=== TASK OBJECTIVE ===
Repeat the records below in their entirety, exactly.

=== THE INPUT ===
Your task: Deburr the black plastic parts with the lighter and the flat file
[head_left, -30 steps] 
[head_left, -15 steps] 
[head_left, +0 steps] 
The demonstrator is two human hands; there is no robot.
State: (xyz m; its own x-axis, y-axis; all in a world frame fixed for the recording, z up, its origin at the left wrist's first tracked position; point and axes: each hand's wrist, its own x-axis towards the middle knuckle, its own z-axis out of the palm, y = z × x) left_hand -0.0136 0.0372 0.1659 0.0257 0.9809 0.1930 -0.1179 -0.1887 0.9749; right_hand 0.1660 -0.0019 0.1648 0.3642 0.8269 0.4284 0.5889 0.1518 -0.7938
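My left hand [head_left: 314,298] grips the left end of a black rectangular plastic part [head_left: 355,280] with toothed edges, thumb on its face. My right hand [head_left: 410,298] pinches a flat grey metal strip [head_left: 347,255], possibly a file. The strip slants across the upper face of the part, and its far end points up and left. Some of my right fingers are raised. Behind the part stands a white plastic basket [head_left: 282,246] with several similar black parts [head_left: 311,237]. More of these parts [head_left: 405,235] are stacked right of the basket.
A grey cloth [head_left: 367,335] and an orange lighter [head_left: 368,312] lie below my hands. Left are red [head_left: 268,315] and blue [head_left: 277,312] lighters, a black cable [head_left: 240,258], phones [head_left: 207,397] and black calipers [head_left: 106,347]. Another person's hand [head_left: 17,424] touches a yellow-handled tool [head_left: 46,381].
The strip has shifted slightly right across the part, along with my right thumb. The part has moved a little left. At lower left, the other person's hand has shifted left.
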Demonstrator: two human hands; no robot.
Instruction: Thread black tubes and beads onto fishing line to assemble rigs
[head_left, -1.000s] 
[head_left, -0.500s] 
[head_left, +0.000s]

=== EXERCISE SOLUTION ===
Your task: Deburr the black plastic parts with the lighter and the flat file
[head_left, -30 steps] 
[head_left, -15 steps] 
[head_left, +0 steps] 
The demonstrator is two human hands; there is no robot.
State: (xyz m; its own x-axis, y-axis; all in a world frame fixed for the recording, z up, its origin at the left wrist's first tracked position; point and axes: each hand's wrist, its own x-axis towards the middle knuckle, its own z-axis out of the palm, y = z × x) left_hand -0.0136 0.0372 0.1659 0.0257 0.9809 0.1930 -0.1179 -0.1887 0.9749; right_hand 0.1660 -0.0019 0.1648 0.3642 0.8269 0.4284 0.5889 0.1518 -0.7938
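My left hand [head_left: 314,298] grips the left end of a black rectangular plastic part [head_left: 355,280] with toothed edges, thumb on its face. My right hand [head_left: 410,298] pinches a flat grey metal strip [head_left: 347,255], possibly a file. The strip slants across the upper face of the part, and its far end points up and left. Some of my right fingers are raised. Behind the part stands a white plastic basket [head_left: 282,246] with several similar black parts [head_left: 311,237]. More of these parts [head_left: 405,235] are stacked right of the basket.
A grey cloth [head_left: 367,335] and an orange lighter [head_left: 368,312] lie below my hands. Left are red [head_left: 268,315] and blue [head_left: 277,312] lighters, a black cable [head_left: 240,258], phones [head_left: 207,397] and black calipers [head_left: 106,347]. Another person's hand [head_left: 17,424] touches a yellow-handled tool [head_left: 46,381].
The strip has shifted slightly right across the part, along with my right thumb. The part has moved a little left. At lower left, the other person's hand has shifted left.
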Demonstrator: two human hands; no robot.
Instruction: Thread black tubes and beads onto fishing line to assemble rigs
[head_left, -1.000s] 
[head_left, -0.500s] 
[head_left, +0.000s]

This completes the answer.